▶ Aim of the exercise: Scan the records for the string "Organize", then copy each line that has it.

Records contained in a dataset
************

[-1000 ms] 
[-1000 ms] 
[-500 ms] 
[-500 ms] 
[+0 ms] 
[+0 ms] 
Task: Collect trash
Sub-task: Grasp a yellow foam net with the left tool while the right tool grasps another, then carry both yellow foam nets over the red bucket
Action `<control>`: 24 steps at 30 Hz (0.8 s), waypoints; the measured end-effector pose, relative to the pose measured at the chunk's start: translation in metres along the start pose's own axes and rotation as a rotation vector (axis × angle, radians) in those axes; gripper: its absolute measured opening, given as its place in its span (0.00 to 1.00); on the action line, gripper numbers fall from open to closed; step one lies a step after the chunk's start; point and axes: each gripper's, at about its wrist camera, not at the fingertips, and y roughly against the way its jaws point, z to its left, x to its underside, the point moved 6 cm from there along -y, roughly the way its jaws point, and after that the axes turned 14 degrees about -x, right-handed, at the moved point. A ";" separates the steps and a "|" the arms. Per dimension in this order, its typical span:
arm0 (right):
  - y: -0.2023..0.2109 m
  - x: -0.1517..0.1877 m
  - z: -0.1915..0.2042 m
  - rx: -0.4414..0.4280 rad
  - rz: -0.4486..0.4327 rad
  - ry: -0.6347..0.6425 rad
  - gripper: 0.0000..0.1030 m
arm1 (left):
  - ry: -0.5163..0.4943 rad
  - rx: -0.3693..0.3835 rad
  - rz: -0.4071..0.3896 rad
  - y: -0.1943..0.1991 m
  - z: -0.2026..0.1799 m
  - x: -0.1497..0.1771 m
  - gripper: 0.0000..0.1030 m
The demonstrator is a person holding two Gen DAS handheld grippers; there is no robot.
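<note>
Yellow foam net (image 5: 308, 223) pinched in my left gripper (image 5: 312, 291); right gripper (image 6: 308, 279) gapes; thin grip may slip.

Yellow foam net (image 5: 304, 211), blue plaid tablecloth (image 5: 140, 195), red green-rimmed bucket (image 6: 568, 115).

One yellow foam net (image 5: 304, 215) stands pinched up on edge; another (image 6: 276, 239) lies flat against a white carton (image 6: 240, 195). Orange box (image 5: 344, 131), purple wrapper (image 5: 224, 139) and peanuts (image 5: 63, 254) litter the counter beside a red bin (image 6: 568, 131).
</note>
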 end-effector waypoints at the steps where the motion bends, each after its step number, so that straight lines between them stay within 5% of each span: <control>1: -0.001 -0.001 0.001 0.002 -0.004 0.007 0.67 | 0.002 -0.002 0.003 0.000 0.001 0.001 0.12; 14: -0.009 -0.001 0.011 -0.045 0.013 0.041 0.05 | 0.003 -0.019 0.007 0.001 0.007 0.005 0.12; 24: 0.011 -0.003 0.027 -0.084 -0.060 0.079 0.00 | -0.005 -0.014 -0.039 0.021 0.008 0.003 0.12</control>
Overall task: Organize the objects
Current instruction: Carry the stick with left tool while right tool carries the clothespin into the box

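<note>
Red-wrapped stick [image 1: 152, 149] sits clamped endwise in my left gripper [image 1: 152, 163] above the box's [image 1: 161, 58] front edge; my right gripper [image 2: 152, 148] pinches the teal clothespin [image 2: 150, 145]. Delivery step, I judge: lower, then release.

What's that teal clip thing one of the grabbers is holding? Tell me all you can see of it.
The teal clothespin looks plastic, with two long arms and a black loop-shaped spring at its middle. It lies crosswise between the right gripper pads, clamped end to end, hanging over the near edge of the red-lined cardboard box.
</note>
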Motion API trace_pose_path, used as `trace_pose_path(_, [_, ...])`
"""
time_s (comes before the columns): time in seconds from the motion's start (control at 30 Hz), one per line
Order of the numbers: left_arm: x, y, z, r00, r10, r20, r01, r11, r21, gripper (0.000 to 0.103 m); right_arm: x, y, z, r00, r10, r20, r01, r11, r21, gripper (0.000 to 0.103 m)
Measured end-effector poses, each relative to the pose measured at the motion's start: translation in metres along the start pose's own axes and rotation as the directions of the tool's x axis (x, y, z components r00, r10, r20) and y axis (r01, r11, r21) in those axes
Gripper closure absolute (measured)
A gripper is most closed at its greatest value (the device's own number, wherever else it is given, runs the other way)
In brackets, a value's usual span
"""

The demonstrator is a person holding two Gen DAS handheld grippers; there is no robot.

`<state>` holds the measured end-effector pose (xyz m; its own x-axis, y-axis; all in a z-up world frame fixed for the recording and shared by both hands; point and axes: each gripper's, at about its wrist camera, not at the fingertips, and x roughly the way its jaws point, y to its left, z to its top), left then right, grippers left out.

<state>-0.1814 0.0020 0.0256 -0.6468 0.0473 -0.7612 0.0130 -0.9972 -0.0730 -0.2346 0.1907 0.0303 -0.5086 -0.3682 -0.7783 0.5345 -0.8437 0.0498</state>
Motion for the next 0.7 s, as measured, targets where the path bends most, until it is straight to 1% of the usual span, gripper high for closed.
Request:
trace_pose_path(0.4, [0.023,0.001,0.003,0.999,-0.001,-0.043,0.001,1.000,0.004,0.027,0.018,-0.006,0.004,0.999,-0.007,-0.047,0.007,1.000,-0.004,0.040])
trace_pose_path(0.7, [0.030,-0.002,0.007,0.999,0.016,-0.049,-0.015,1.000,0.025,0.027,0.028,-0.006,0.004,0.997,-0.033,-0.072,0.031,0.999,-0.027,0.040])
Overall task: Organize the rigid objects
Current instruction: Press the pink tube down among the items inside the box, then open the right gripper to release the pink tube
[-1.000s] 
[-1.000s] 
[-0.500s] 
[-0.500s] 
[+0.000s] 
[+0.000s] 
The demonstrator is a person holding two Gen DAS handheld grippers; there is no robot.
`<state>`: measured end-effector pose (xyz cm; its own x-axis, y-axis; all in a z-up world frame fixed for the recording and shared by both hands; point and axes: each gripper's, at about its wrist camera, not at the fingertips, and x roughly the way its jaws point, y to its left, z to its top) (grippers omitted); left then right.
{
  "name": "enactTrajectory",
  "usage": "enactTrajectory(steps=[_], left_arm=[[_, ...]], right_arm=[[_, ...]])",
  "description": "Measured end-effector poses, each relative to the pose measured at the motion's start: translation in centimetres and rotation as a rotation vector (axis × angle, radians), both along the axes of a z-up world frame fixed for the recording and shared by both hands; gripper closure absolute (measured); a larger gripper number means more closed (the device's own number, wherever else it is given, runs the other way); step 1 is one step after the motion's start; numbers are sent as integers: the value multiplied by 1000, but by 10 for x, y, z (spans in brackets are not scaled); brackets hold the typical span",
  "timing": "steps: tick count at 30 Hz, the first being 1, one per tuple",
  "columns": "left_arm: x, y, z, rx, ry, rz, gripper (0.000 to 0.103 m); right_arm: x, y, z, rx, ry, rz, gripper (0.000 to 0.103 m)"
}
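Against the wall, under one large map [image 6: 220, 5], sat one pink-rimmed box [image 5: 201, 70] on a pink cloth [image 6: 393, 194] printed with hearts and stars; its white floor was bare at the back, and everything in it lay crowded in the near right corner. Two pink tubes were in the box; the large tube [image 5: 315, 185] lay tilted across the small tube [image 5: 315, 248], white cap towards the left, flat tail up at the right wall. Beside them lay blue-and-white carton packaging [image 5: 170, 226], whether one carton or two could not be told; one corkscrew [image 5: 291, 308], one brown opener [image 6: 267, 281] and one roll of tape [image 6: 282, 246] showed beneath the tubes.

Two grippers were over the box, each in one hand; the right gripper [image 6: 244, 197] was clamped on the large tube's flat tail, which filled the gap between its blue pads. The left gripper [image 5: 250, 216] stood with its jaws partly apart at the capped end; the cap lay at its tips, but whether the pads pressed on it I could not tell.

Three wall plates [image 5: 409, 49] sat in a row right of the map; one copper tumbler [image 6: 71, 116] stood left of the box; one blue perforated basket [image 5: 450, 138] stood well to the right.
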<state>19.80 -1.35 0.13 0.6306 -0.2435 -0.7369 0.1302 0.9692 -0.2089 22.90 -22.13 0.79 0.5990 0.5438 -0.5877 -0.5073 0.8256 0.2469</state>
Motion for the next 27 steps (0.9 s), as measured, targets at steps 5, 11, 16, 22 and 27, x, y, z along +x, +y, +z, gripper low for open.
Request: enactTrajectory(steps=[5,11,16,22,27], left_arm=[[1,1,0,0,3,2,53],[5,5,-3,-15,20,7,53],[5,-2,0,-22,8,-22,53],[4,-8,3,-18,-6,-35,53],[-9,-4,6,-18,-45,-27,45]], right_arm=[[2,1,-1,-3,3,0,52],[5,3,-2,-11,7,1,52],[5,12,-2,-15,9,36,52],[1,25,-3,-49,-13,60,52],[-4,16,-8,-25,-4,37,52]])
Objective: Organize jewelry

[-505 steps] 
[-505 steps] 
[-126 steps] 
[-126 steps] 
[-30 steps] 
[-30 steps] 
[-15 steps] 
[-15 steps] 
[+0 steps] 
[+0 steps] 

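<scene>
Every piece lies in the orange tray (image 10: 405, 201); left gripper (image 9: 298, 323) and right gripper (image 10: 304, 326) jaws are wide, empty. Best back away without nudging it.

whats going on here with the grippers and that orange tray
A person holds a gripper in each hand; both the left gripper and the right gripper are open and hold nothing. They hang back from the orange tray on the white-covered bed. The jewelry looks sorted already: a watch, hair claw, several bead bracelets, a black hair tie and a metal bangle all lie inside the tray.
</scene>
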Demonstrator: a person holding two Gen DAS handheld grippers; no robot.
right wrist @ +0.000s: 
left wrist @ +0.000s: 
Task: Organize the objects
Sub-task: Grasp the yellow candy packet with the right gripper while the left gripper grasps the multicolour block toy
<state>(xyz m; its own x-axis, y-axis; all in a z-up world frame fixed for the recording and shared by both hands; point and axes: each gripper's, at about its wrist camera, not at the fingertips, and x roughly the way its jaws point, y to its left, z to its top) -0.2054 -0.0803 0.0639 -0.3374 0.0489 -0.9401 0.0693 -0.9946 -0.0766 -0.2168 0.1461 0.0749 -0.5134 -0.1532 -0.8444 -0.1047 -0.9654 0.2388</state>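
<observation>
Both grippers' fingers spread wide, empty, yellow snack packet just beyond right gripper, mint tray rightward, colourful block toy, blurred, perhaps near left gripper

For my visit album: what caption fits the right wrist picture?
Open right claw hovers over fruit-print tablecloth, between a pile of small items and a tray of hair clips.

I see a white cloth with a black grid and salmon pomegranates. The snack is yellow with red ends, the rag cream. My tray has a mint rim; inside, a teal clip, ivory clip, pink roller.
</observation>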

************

▶ The answer:
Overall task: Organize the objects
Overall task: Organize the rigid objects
Objective: Organize jewelry
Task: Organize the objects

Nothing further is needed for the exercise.